Several additional questions could be explored by further research efforts on legal empowerment. We were unable to address these questions in this review, because of time constraints and the fact that many studies did not explicitly address these concerns. We encourage authors of future legal empowerment evaluations to include these questions in order to advance understanding of the dynamics underpinning program success.

  • Actors—Who designed and implemented the program? Is there a partnership between multiple actors, such as an international NGO and local community-based organization, and if so, how does the relationship function? Are certain actors or combinations of actors more successful than others?

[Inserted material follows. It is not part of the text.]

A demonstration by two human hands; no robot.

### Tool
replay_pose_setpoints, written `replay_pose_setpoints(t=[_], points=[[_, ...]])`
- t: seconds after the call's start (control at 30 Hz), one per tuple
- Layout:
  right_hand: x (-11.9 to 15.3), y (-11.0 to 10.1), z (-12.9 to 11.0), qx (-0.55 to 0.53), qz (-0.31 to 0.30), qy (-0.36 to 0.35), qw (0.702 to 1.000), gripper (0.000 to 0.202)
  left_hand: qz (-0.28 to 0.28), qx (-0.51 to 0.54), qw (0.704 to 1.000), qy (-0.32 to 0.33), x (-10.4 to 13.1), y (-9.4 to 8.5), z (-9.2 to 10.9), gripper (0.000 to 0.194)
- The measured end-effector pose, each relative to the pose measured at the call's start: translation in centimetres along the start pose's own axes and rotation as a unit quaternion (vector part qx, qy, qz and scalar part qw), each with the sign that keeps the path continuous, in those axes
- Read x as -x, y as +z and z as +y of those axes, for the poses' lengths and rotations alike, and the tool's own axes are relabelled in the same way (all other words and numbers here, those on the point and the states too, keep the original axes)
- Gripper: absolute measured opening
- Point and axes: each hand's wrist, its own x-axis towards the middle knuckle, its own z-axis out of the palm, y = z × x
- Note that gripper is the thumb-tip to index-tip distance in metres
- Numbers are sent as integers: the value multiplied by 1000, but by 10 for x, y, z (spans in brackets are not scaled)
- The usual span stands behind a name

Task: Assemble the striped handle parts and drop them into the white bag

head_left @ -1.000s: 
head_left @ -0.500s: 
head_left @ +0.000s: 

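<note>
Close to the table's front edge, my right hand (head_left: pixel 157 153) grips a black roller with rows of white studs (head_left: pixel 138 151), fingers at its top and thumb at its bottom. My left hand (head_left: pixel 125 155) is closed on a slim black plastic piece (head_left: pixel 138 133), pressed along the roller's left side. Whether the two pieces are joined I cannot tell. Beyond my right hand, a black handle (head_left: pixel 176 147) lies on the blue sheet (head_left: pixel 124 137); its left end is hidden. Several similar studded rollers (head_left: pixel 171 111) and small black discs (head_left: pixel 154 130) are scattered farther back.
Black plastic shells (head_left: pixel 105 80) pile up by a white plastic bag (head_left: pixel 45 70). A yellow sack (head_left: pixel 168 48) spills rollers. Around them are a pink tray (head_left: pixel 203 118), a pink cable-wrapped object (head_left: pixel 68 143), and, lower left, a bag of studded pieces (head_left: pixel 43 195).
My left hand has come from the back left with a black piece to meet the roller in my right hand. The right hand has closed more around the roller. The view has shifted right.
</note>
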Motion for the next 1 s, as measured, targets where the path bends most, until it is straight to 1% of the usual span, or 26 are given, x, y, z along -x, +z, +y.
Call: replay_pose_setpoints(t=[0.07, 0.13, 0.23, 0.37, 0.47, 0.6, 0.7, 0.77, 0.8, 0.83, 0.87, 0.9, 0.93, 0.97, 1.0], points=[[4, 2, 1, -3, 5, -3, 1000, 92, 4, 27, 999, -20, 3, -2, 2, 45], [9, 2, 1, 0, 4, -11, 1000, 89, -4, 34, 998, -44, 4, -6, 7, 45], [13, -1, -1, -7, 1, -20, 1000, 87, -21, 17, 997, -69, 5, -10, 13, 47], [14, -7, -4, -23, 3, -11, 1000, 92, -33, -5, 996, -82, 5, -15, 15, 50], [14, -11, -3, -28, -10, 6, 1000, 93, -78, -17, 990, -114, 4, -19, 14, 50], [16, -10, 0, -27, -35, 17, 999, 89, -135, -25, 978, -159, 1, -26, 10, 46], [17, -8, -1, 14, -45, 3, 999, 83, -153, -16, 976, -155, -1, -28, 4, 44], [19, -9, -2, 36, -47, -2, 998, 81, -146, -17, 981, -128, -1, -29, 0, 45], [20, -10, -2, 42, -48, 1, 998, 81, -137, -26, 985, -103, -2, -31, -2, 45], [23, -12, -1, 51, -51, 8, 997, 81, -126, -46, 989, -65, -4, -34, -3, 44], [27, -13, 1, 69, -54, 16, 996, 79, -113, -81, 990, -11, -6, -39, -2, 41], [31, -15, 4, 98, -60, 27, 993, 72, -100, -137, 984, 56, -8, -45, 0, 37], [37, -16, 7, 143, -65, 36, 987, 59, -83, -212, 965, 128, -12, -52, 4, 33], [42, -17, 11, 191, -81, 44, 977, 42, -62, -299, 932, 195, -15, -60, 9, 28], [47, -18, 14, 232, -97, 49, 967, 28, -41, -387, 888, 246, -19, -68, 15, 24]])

  • Funding—Is the intervention funded by international donors, national agencies, individual donations, or community contributions? Does the funding source affect the success of the program or the community’s sense of ownership?

  • Collaborative versus adversarial orientation—Does the intervention work in collaboration with government or private firms, or in direct opposition? Public interest litigation is clearly on one side of the spectrum while other strategies, such as the work of community-based paralegals, could take either approach. How do programs balance between the two? In what circumstances is each orientation most effective?

  • Adapting to context—One of the great lessons from the history of rule of law initiatives is that a one-size-fits-all approach is not effective—programs must adapt to local context.Footnote 65 We observe a great amount of variation among legal empowerment efforts, even among programs with a common approach. Some of this variation is likely context adaptation. More inquiry would be useful to understand how these adaptation decisions are made and the effect these choices have on results.

  • Opportunity costs—How much impact does each intervention produce per dollar spent? How does that result compare with alternative uses of the money? Few studies explicitly address program costs, or break the total down into per unit costs. Understanding the cost-effectiveness of legal empowerment approaches may help implementers make strategic choices under resource constraints.

  • Other contextual factors—This review took into account whether or not political context influences program outcomes. There are many other potential determinants of program success, including demographic distributions, social norms, levels of tolerance, power differentials, and so on. Coding for and analyzing these factors may uncover additional trends related to the effectiveness of legal empowerment.

‘Access to justice for all’ is now part of the Sustainable Development Goals, the global development framework that succeeds the Millennium Development Goals. The evidence in this review suggests that the legal empowerment movement has concrete means by which to contribute towards the achievement of that goal. The existing evidence provides a rich portrait of the strategies that legal empowerment organizations deploy, and the impact they create. Governments and civil society groups should draw on this evidence as they seek to scale up their efforts. Equally, they should invest in new research, so that the evidence base will expand alongside the practice. A living, growing body of knowledge will allow for smarter, more informed decisions in the pursuit of justice.